Anna Mahler was the second child of the composer Gustav Mahler and his wife Alma Schindler. They nicknamed her 'Gucki' on account of her big blue eyes (Gucken is German for 'peek' or 'peep'). Her childhood was spent in the shadow of her mother’s love affairs and famous salon.

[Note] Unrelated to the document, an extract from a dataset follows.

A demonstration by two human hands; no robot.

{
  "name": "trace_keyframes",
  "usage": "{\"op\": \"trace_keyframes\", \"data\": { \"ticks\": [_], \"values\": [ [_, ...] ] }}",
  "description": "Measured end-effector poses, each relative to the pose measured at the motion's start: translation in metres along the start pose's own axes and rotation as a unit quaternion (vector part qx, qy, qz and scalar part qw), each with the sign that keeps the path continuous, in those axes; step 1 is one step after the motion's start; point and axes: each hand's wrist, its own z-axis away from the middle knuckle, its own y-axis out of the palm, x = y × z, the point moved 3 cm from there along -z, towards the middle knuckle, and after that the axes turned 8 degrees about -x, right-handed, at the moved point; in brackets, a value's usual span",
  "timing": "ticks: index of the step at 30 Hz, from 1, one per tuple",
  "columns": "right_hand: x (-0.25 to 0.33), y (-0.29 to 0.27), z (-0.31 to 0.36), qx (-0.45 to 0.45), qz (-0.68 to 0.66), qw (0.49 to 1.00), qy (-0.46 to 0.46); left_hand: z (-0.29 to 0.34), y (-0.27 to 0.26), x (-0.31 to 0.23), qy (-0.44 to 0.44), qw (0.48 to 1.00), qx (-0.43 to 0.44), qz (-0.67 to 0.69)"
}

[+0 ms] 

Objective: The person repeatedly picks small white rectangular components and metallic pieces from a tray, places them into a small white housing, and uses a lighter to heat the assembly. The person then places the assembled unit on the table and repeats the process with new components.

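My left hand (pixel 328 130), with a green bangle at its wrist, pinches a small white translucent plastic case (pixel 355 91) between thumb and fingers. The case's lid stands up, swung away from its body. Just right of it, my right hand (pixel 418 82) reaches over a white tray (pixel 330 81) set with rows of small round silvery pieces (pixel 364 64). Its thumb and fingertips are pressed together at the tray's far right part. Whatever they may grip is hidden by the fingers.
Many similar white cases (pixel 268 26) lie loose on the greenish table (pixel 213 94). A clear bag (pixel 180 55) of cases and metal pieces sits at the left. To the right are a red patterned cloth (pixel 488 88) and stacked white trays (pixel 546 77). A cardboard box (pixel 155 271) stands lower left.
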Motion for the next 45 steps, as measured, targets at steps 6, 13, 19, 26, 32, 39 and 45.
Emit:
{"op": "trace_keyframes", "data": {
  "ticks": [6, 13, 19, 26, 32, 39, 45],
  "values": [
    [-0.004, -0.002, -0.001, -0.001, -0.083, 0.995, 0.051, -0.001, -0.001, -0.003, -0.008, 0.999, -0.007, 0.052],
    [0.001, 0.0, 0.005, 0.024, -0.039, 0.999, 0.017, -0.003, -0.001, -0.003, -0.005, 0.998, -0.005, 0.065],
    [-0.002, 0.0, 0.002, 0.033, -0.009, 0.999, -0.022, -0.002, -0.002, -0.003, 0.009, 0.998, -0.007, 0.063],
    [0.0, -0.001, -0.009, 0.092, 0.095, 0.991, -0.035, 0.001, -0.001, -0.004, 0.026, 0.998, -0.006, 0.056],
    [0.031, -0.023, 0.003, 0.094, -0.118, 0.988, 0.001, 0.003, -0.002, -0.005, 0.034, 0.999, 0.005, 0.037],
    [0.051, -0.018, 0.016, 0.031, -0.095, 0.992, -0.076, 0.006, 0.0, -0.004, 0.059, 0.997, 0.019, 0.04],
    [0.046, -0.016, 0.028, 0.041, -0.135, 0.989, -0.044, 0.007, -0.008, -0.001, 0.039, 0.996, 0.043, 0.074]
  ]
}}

Anna also suffered the loss of her older sister Maria Mahler (1902–1907) who died of scarlet fever when Anna was two—and her father, who died when she was six. The aftermath of both tragedies coincided with her mother's love affair with the German architect Walter Gropius and her stormy relationship with the Austrian Expressionist painter Oskar Kokoschka. Alma Mahler's second marriage to Gropius, however, provided some semblance of family life during Anna’s adolescence—as well as a half-sister, Manon Gropius (1916–1935).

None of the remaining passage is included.